However, as the search space was huge, the network quickly became a bottleneck. Therefore, we spread out this data collection activity to Google Compute Engine instances. In total, our scripts traversed 380M transactions over 7.1M blocks. The total number of unique addresses we found in those transactions was 44M, and out of those only 1.9M addresses were found to contain smart contracts. The byte-codes of these 1.9M smart contracts was stored.
Source Code Collection
Etherscan has a utility called verify source code, using which smart contract developers can publish the source-code of the smart contract. The utility takes the source code, compiler version, optimization parameters, libraries, etc. and compiles the given source-code with the provided parameters. If the resulting bytecode matches that present on the chain, the source code is verified successfully and is published on Etherscan’s website.
We utilized Etherscan’s API to get the source codes of all the 1.9M smart contracts. Our scripts found 887K (46.4%) smart contracts with source codes available.
Analysis of the collected on-chain contracts
Code reuse is a common practice in many applications and Smart Contracts are no exception. As a matter of fact, many real world access control vulnerabilities (like Rubixi) have arisen because of improper copy-pasting i.e. not changing the constructor name when the contract name was changed, leading to anyone becoming the owner of the contract.
Therefore, we suspect that our on-chain data-set also has duplicates. For the purpose of our study, we define two contracts to be duplicates of each other if they have the exactly same deployed bytecode on the blockchain. To find duplicates, we use an approach similar to  – Take the bytecode of every contract, calculate the MD5 hash, and only keep the contracts with a unique MD5 hash.
In the bytecode data set, it is observed that only 103K (or 5.4%) of the 1.9M bytecodes are unique. Similar results are observed for the solidity data-set with only 42K (or 4.7%) of the 887K contracts
having unique bytecode. This indicates a very high re-usability in smart contract development and further highlights the importance of having good security practices as if one smart contract is vulnerable, all its duplicates are vulnerable too. On the positive side, the number of contracts to be secured is drastically lower that previously imagined. Therefore, using tools that report vulnerabilities by formal methods (like Zeus) can be viable option.
Table 5.1 shows the top ten most duplicated contracts in the data-set. The most duplicated contract is a User Wallet contract that has been deployed over 651K times. However, only two out of the top ten duplicated contracts have verified source codes available. This is highly suspicious as it is unlikely that a contract is being replicated so many times without it’s source code being available.
Figure 5.4 plots the number of contracts (in sorted order of most duplicates) and the corresponding
percentage of the total data-set they cover. It is observed that the top hundred contracts (0.1% of the data-set) amount to a total of 90.28% (or 1.72M occurrences) of the data-set. We call these hundred contracts High Occurrence Targets.
Every address (contract or normal) has an associated balance with it.
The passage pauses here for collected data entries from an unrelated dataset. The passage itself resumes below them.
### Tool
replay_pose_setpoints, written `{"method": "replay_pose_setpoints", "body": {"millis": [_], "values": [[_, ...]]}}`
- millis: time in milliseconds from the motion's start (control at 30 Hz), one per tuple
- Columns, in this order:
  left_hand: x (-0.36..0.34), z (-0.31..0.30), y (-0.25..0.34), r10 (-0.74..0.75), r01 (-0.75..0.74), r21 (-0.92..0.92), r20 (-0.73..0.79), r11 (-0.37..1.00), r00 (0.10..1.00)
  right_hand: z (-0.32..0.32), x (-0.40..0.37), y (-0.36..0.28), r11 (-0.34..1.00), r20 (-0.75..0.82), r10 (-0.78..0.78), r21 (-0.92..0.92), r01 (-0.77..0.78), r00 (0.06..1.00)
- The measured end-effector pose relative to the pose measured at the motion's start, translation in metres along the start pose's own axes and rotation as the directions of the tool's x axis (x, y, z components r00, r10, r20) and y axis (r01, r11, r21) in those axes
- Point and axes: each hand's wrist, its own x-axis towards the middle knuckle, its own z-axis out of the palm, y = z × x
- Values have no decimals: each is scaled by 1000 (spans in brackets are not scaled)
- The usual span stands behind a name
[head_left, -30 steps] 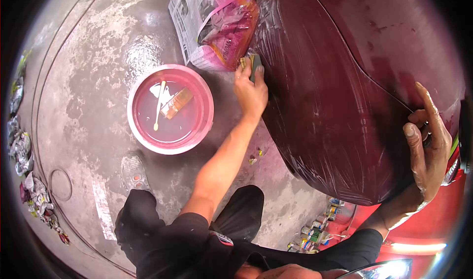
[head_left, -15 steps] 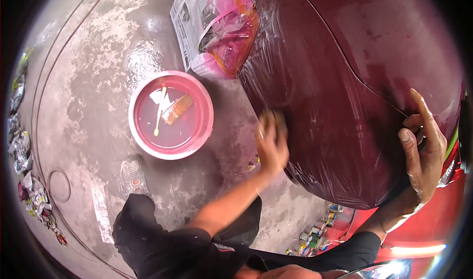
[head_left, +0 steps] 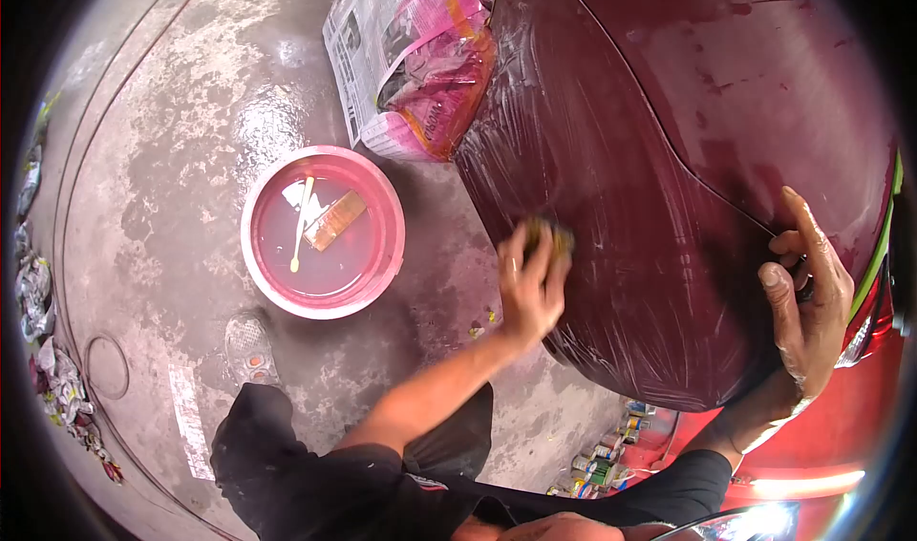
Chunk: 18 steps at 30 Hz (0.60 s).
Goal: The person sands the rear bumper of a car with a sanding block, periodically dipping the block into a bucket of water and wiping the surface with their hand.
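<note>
My left hand (head_left: 533, 288) is closed around a small yellowish-brown, sponge-like pad (head_left: 551, 239), mostly covered by the fingers and slightly blurred. It presses the pad to the left edge of a wet, dark red car body panel (head_left: 630, 283), whose surface carries whitish streaks. Farther right, my right hand (head_left: 810, 302) rests on the same panel near a curved seam. Its index finger is stretched out, the thumb stands apart, and the other fingers are bent. Nothing shows in that hand.
A pink bucket (head_left: 250, 231) of cloudy water stands on the wet concrete floor, holding a brown block (head_left: 338, 220) and a yellowish stick (head_left: 303, 221). Pink-stained newspaper masking (head_left: 430, 73) covers a part beside the panel. Several cans (head_left: 602, 465), a hose (head_left: 72, 159) and crumpled scraps (head_left: 67, 379) lie around.
My left hand has shifted slightly right along the panel with the pad, more of which now shows. The right hand keeps its place on the panel. The whole view has moved a little.
</note>
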Motion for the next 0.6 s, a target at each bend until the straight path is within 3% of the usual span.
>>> {"method": "replay_pose_setpoints", "body": {"millis": [67,133,233,300,367,400,433,500,533,600], "values": [[104,-1,9,48,-41,46,-184,998,982,4,-2,-3,999,-11,26,22,-26,1000],[166,-5,13,54,-40,62,-241,997,969,0,-2,-5,999,8,44,31,-44,999],[126,-7,17,20,-7,84,-155,996,988,2,0,-9,994,-20,43,101,-40,999],[32,-4,36,95,-100,204,34,974,995,-1,1,-11,996,-26,31,80,-29,999],[-5,-3,35,214,-211,-110,22,971,976,-1,1,-8,999,-10,0,38,0,1000],[7,-4,24,246,-242,-65,68,968,967,0,2,-11,999,-20,15,45,-14,1000],[52,-6,26,285,-285,-5,-2,959,959,0,3,-10,999,-22,18,46,-17,1000],[160,-4,21,133,-123,69,-163,990,978,2,3,-10,999,-29,-18,35,19,999],[187,-3,22,146,-127,111,-184,986,972,1,1,-11,999,-9,-18,31,18,1000],[151,-2,25,166,-151,92,-176,984,970,-3,4,-13,1000,16,-15,21,14,1000]]}}
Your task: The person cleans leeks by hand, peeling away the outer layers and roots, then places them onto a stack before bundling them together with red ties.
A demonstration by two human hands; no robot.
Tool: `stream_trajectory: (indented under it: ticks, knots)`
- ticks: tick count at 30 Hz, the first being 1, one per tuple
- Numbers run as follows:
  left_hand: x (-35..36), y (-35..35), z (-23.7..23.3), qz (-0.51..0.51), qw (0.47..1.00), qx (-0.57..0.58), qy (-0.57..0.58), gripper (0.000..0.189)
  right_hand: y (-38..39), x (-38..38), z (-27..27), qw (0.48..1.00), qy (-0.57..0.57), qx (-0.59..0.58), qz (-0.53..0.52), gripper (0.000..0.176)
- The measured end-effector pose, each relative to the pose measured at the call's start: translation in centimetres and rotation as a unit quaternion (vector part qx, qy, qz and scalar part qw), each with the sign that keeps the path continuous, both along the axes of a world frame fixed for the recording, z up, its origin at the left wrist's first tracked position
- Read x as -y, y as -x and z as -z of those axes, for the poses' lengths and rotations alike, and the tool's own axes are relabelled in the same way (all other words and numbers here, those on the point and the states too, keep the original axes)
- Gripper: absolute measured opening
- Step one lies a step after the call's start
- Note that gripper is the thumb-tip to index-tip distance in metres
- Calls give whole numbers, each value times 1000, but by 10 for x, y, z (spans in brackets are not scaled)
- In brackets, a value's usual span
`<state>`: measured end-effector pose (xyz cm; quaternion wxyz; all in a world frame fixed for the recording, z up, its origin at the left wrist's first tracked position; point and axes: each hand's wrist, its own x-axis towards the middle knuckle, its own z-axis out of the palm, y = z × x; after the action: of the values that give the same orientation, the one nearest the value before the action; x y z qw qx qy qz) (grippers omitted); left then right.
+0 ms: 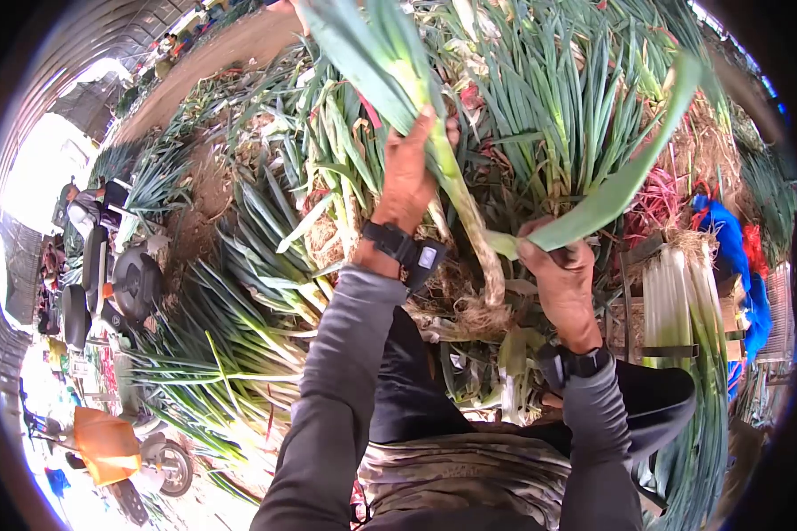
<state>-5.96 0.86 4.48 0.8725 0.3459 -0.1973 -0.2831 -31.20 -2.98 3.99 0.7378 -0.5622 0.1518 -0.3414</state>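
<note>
My left hand (409, 168) is closed around the upper stem of a large green onion (469, 208), just below where its broad leaves fan out. The onion slants across the view, leaves at the top and root tuft low in the middle. My right hand (560, 279) pinches the base of a long outer leaf (615, 199) beside the lower stem. This leaf bends away from the stalk and curves up to the right. Close behind both hands stand upright bunches of green onions (553, 97) with roots and dry husks among them.
More green onions (230, 327) lie heaped to the left. A bundle of trimmed white stalks (682, 305) rests on a metal frame at right, near red twine (653, 203) and blue cloth (735, 257). Parked scooters (106, 274) stand on the far left.
</note>
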Motion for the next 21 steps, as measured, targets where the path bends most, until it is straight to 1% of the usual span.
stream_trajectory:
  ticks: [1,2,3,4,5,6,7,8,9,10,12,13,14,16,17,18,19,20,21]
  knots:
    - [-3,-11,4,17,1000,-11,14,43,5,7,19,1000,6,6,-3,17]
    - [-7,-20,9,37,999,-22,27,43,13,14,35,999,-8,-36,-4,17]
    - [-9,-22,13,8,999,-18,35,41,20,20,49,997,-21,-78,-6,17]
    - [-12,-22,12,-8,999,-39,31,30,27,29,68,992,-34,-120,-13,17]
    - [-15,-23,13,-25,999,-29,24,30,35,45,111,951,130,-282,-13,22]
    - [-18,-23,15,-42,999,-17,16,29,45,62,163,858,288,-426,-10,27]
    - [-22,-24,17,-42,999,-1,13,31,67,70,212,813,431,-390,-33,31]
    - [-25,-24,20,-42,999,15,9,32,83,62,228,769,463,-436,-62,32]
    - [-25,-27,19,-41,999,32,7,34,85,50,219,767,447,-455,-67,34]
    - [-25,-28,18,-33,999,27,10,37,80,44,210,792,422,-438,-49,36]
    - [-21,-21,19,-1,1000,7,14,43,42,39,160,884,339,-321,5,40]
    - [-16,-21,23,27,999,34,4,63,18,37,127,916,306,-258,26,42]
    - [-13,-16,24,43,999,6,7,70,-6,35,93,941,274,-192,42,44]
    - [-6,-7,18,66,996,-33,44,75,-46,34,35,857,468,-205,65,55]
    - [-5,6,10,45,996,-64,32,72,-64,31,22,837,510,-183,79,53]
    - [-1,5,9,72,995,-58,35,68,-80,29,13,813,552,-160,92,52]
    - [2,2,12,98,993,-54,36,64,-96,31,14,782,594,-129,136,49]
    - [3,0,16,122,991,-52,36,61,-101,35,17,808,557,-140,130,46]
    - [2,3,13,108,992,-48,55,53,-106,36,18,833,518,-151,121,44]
For all the 1.9M contract addresses in our data-set, we leverage geth’s getBalance() method to find the ether balance. We find that the collected contracts contain a total of 10.88M Ether (worth roughly US$1.66B ). However, 93% (or 1.77M) of the contracts had zero balance. The most valuable contract is
Wrapped Ether (WETH9) with roughly 2.4M Ether (worth roughly around US$367M). This contract essentially wraps your Ether into wETH that can be further used to trade with other ERC-20 compliant alt-coins. This single contract holds nearly 22% of all the ether in contracts.
Table 5.2 shows the most valuable contracts in our dataset after considering duplicates. We
see that contracts like MultiSigWalletWithDailyLimit and MultiSigWallet appear more than once. This is because even though they are similar contracts, they have been compiled using different solc versions, and therefore generate unique bytecode. Also, as expected we observe that wallet contracts store the most amount of Ether.
Figure 5.6 plots the number of contracts (sorted in non increasing order of ether balance) and the
corresponding percentage of the total ether-value they cover. It is observed that the top hundred contracts (0.1% of the data-set) amount to a total of 98.86% of the total ether-value in smart contracts (or 10.7M ETH). This ether is worth around US$1.6B.
We call these hundred contracts High Value Targets.
Number of Transactions
Another metric we looked into when analysing the on-chain data-set is the interactions other addresses and contracts on the network have with that smart contract. For that we looked at the number of transactions each contract was involved in. More the number of transactions for a contract, more it’s interaction with others in the network and more it’s security impact as well. As before, we also take care of duplicates in our analysis and only consider the total across a particular duplicate group.
We observe that smart contracts in our data-set were present at either the sending or the receiving end in 175M transactions (which is roughly 46% of all the transactions we went through). Therefore almost 1 in 2 transactions involves a smart contract. This further highlights the importance of having secure contracts.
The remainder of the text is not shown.